Итак, Вагнера интересует исключительно эмоциональная сторона музыки, и в соответствии с этим он оценивает произведения даже того единственного композитора, перед которым преклонялся, — Бетховена. Объективно-классическая сторона бетховенской музыки, его сознательное и холодное отношение к форме совершенно не занимали Вагнера. К другим классикам он относился отстраненно, с прохладцей, в лучшем случае признавая, что и эти старые парики могли иной раз создавать что-то не совсем пустое. Вагнер вырос в Лейпциге, но из всей музыки Баха знал разве что «Хорошо темперированный клавир». Если в Байрейте Вагнер и брал в руки ноты Баха, то ради какой-нибудь лирической прелюдии, выражающей определенный аффект; такие баховские прелюдии Вагнер очень любил. А когда в Ванфриде исполнили до-мажорный квартет Бетховена (третий из «Квартетов Разумовского»), то Вагнер был почти возмущен: это все «сонатный» Бетховен, до которого ему, Вагнеру, нет дела. Четвертая симфония тоже не доставляла ему удовольствия, а когда речь заходила о «Фиделио», то Вагнер находил там сплошные слабости и несовершенства. Конечно, музыкант не мог пройти и мимо Моцарта, но, снимая перед ним шляпу и восхищаясь «Волшебной флейтой» и «Дон Жуаном», Вагнер не забывал об условности и традиционности их формы и выражения, а остального Моцарта — например, симфонию «Юпитер», — должно быть, воспринимал тоже как «сонатного». Генделя он игнорировал. «Сотворение мира» Гайдна понравилось ему, когда он дирижировал этой ораторией в Дрездене и ради этого впервые взял ее в руки. «Времена года» Гайдна Вагнеру впервые довелось услышать в Париже в 1858 году, и он не без язвительности заметил, что публика «с особенным удовольствием, как нечто оригинальное и особо привлекательное, выслушивала без конца повторяющиеся кадансы со стандартными мелизмами, которые совершенно перевелись в современной музыке». Он ценил некоторые песни Шуберта, вроде «Привета» или «Серенады», но никак не мог взять в толк, что Лист находит в шубертовских трио или сонатах с их «бюргерским самодовольством». Чтобы найти узость вкуса, подобную вагнеровской, надо обратиться к его решительному противнику Ганслику, для которого музыка существовала лишь тогда, когда он мог, так сказать, потрогать ее руками, когда она была мелодичной «движущейся формой звучаний». Такова собственная формулировка Ганслика, для которого Бах был не менее архаичен, чем для Вагнера.

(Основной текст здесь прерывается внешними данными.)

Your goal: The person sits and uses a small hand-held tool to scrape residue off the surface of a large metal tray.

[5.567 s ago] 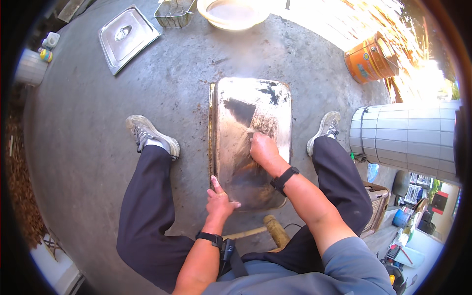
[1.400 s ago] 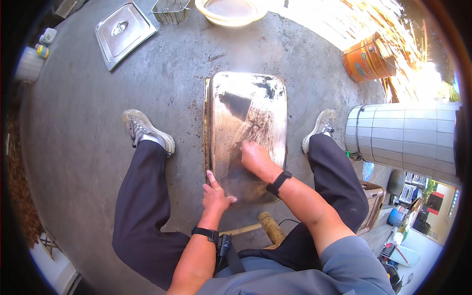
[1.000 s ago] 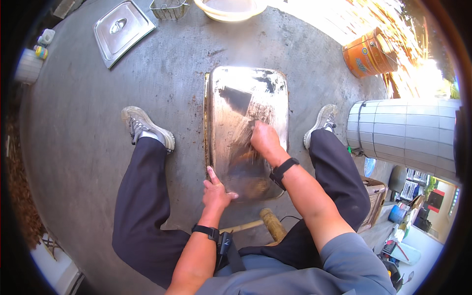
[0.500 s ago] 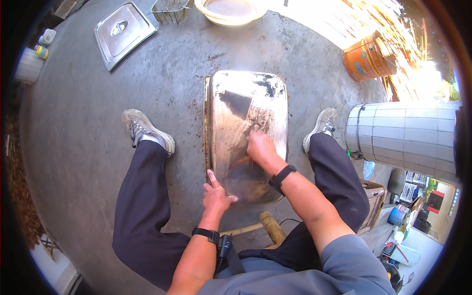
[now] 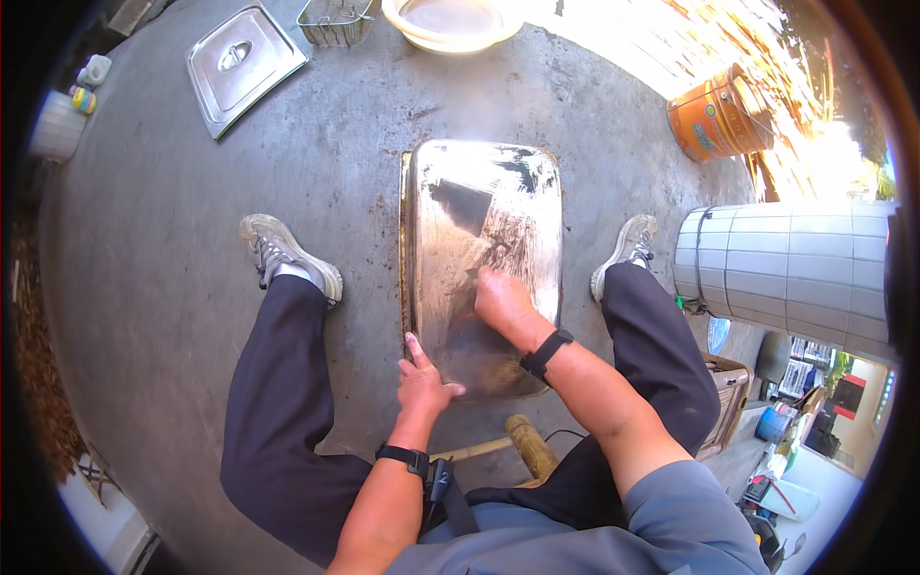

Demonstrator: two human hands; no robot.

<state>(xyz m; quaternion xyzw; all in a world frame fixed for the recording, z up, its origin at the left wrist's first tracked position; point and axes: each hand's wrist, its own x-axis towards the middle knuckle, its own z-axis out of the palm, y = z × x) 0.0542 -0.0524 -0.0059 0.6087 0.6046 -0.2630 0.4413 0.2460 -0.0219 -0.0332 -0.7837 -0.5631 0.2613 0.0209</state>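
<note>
On the concrete floor between my feet lies a rectangular metal pan [image 5: 522,201], apparently bottom up. Its shiny face carries dark patches and streaks, and its left rim looks brown and stained. My right hand [image 5: 504,305] is closed and pressed down on the middle of that face; a small dark bit shows at its fingertips, too hidden to name. At the pan's near left corner rests my left hand [image 5: 424,381], with the index finger stretched along the rim and the thumb spread out over the metal.
Far left lies a metal lid with a handle [image 5: 240,59], beside a wire basket [image 5: 333,24] and a pale basin [image 5: 450,40]. An orange bucket [image 5: 704,120] and a tiled round pillar [image 5: 786,264] stand at right. A wooden piece [image 5: 530,446] is near my lap.
My right hand has slid a little toward me and to the left over the pan's face. My left hand stays at the corner.
</note>
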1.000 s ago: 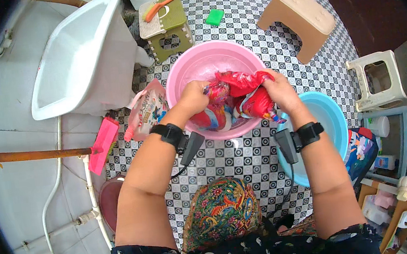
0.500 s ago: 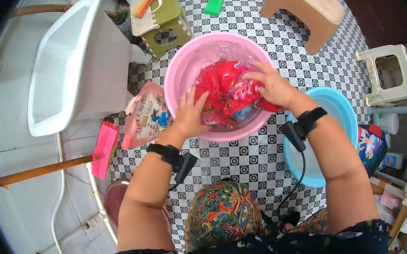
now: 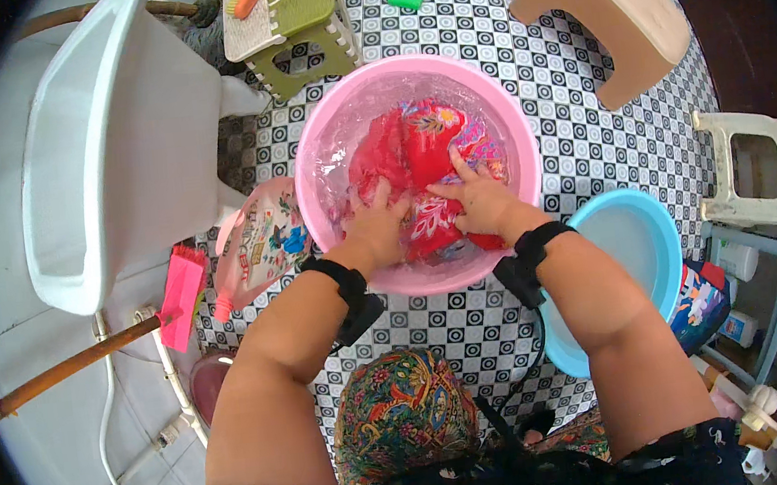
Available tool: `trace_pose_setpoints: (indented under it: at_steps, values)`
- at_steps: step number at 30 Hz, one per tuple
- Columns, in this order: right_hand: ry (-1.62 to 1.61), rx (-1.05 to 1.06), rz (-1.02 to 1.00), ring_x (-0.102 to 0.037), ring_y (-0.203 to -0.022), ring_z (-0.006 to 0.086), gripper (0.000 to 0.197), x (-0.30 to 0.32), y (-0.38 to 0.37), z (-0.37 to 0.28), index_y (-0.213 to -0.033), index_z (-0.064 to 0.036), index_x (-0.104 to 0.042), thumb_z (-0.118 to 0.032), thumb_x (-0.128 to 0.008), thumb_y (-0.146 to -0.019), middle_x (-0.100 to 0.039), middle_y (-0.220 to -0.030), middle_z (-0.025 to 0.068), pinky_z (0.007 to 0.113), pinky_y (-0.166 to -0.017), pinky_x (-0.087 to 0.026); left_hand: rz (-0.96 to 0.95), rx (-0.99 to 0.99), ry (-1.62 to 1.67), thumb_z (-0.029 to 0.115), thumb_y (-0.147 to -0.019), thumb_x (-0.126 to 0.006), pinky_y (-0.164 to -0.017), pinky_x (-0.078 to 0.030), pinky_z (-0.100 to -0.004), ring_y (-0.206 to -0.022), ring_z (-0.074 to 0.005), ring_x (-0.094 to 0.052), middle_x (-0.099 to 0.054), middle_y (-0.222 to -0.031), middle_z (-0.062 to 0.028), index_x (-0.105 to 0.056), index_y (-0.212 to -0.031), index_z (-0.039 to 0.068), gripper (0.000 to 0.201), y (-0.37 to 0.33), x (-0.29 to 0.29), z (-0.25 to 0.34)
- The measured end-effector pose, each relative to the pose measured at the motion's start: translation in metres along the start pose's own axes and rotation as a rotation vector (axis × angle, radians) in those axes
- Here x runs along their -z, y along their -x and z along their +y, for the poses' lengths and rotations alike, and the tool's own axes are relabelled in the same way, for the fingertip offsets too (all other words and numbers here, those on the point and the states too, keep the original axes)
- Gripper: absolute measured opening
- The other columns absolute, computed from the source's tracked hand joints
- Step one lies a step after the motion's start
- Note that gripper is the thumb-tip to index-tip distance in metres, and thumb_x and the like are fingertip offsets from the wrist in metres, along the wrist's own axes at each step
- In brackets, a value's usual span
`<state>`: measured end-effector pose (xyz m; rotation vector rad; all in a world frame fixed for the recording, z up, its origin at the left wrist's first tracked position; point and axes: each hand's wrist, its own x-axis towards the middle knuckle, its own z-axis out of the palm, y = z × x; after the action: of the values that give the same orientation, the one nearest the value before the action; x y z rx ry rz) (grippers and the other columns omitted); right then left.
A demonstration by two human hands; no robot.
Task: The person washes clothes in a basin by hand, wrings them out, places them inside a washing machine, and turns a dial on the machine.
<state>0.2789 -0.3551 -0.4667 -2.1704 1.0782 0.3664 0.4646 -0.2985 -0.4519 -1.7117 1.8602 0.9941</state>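
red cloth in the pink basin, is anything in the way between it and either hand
Nothing visible stands between them: the left hand and right hand are both inside the rim of the pink basin, fingers spread against the wet red cloth.

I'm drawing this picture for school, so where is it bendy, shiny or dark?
In the head view, the fisheye lens makes the right edge of the patterned floor curve; in the head view, bright glints show on the water inside the pink basin; and the head view's corners are black.
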Motion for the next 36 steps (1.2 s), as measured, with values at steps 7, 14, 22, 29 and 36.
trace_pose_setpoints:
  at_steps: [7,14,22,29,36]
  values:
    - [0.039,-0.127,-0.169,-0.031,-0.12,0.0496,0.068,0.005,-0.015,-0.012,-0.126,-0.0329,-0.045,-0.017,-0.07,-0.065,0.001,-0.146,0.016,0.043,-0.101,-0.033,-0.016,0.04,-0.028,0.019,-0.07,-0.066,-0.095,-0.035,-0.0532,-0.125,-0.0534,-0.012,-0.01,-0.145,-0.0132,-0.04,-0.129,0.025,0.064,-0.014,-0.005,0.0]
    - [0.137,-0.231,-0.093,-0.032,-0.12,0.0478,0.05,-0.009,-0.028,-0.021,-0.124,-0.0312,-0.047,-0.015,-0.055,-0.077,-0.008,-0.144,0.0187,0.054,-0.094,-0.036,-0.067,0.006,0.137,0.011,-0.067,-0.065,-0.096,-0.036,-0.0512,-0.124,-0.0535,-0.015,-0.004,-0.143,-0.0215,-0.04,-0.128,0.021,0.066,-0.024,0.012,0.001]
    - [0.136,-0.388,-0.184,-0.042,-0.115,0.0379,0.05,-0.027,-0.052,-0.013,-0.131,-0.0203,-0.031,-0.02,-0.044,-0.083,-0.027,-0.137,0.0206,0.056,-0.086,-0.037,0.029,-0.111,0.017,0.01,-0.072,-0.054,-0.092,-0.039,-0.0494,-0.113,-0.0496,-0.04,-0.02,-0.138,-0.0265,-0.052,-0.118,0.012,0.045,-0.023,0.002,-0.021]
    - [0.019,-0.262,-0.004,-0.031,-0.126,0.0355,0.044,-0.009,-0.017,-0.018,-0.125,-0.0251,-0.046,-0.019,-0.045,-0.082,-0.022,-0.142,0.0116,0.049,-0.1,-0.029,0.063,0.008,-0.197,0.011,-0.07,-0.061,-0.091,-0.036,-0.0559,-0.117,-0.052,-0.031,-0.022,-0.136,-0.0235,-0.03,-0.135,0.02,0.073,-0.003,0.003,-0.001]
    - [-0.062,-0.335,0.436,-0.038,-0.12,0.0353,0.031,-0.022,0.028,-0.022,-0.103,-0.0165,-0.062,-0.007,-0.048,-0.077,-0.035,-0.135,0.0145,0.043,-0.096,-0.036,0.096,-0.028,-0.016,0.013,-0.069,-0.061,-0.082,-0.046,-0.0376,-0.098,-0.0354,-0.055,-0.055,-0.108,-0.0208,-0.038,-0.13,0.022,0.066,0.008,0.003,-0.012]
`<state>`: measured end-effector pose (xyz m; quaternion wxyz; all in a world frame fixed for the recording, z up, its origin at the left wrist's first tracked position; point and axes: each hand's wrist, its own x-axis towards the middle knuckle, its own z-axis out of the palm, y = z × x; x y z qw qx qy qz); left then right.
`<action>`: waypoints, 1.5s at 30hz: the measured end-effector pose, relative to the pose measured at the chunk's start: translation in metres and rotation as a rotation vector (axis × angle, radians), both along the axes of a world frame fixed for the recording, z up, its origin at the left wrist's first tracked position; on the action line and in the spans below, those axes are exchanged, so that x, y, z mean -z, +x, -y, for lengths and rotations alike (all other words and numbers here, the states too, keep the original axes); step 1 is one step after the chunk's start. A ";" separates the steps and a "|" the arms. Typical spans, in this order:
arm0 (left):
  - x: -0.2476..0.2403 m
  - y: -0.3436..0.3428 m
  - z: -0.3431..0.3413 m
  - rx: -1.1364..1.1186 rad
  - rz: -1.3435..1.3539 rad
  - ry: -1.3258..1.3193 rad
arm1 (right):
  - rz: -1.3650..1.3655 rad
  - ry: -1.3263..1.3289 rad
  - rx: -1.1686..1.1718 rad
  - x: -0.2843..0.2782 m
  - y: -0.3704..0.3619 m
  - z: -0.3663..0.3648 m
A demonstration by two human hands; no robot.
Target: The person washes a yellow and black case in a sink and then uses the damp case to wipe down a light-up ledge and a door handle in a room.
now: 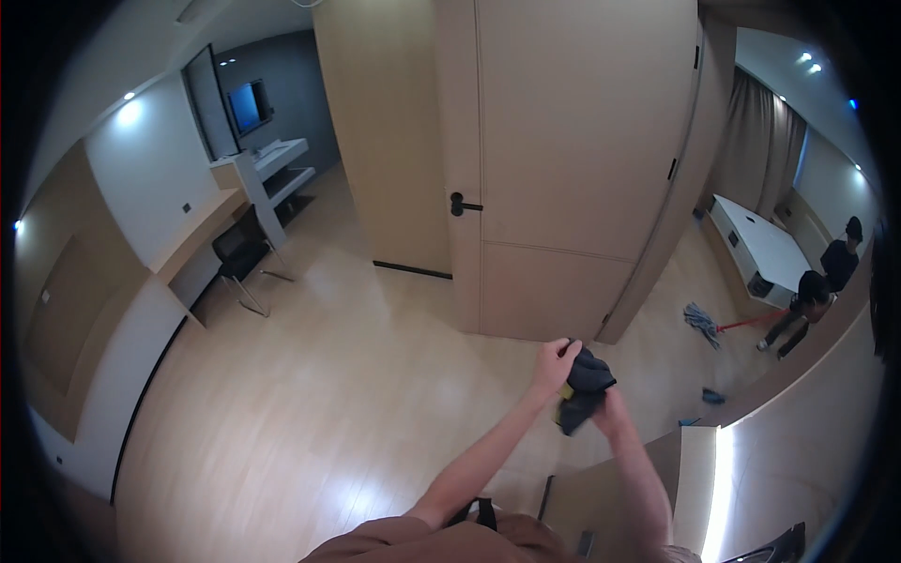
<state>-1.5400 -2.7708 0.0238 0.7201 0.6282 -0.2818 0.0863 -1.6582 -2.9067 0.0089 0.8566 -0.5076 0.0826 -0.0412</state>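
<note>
A dark grey cloth (589,377) with a yellow patch on its lower left side is bunched between my hands, in front of the door's lower edge. My left hand (554,364) is closed on its upper left edge, thumb and fingers pinching it. Against the cloth's lower right side is my right hand (610,411); the cloth hides most of its fingers. The cloth hangs folded in the air, and I cannot make out its full shape.
Ahead stands a beige door (563,169) with a black handle (465,204). At right, two people are near a white bed platform (765,246), by a red-handled mop (701,324). A dark blue item (713,396) lies on the floor. A black chair (242,250) stands left.
</note>
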 end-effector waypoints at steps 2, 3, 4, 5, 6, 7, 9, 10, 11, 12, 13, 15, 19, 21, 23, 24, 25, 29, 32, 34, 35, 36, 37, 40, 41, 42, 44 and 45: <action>-0.035 0.037 -0.014 0.159 -0.021 0.012 | 0.254 0.376 -0.110 -0.021 0.030 -0.032; -0.034 0.056 -0.033 0.286 -0.074 0.059 | 0.357 0.532 -0.141 -0.021 0.046 -0.062; -0.046 0.066 -0.045 0.313 -0.081 0.069 | 0.358 0.537 -0.111 -0.019 0.056 -0.073; -0.056 0.076 -0.060 0.291 -0.094 0.141 | 0.346 0.611 -0.067 -0.013 0.064 -0.083; -0.058 0.089 -0.075 0.265 -0.109 0.217 | 0.330 0.690 -0.026 -0.005 0.069 -0.091; -0.054 0.108 -0.091 0.276 -0.126 0.237 | 0.319 0.710 -0.007 0.005 0.074 -0.099; -0.031 0.157 -0.109 0.145 -0.117 0.275 | 0.190 0.947 -0.059 0.035 0.094 -0.106; -0.025 0.175 -0.116 0.163 -0.128 0.301 | 0.123 0.950 -0.047 0.032 0.101 -0.109; -0.021 0.193 -0.122 0.136 -0.156 0.297 | 0.130 0.974 -0.026 0.037 0.117 -0.108; -0.019 0.214 -0.127 0.106 -0.182 0.293 | 0.078 0.991 -0.050 0.045 0.133 -0.104; -0.018 0.235 -0.131 0.122 -0.190 0.319 | 0.022 1.009 -0.074 0.055 0.149 -0.100; -0.013 0.276 -0.136 0.032 -0.167 0.419 | 0.031 0.989 -0.028 0.069 0.180 -0.096; -0.038 0.380 -0.130 -0.085 0.096 0.556 | 0.119 1.080 0.091 0.076 0.274 -0.075; -0.050 0.451 -0.122 -0.161 0.247 0.617 | 0.011 1.057 0.280 0.101 0.329 -0.062; -0.071 0.515 -0.110 -0.205 0.365 0.697 | -0.158 1.092 0.499 0.112 0.393 -0.050; -0.090 0.540 -0.100 -0.211 0.417 0.756 | -0.043 1.154 0.489 0.128 0.422 -0.046; -0.102 0.569 -0.095 -0.194 0.425 0.796 | -0.038 1.145 0.458 0.132 0.455 -0.045; -0.118 0.670 -0.064 -0.176 0.734 0.964 | 0.008 1.193 0.509 0.103 0.553 -0.041; -0.119 0.714 -0.042 -0.062 0.776 1.222 | 0.077 1.076 0.530 0.103 0.612 -0.044; -0.117 0.724 -0.035 -0.023 0.632 1.363 | 0.074 1.034 0.563 0.111 0.644 -0.058; -0.116 0.731 -0.027 -0.011 0.570 1.421 | 0.021 0.900 0.608 0.113 0.665 -0.062; -0.113 0.734 -0.023 0.017 0.600 1.353 | -0.039 0.766 0.652 0.114 0.684 -0.068; -0.105 0.749 -0.024 0.044 0.625 1.355 | -0.204 0.678 0.592 0.100 0.703 -0.068; -0.081 0.780 -0.017 0.370 0.361 1.408 | -0.096 0.516 0.588 0.077 0.767 -0.079; -0.086 0.761 -0.008 0.431 0.253 1.439 | -0.025 0.520 0.604 0.097 0.790 -0.086; -0.089 0.761 -0.004 0.435 0.146 1.455 | -0.088 0.379 0.546 0.079 0.807 -0.087; -0.071 0.764 -0.007 0.538 0.244 1.341 | -0.171 0.266 0.525 0.061 0.826 -0.104; -0.066 0.761 -0.012 0.615 0.316 1.210 | -0.182 0.282 0.563 0.059 0.839 -0.118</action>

Несомненная убежденность в поступательном развитии музыки и неуважительное отношение к шедеврам прошлого — слагаемые защитного механизма, выработанного сознанием Вагнера. Ни настоящее, ни прошлое не должны мешать ему, не должны стоять у него на пути. Наверное, Вагнер заговорил бы до смерти либо самого себя, либо своего врага, который осмелился бы в его присутствии утверждать, что презренный автор «Трубадура» тоже может создавать музыкально-драматические шедевры. А если бы Вагнер осознал не постижимый и не превзойденный никем уровень моцартовских шедевров, бетховенского «Фиделио», то он уже не смог бы следовать совершенно противоположному идеалу музыкально-драматической формы, который он обосновывал в «Опере и драме». Отрекись Вагнер от призрака универсального произведения искусства, и он кончился бы как художник.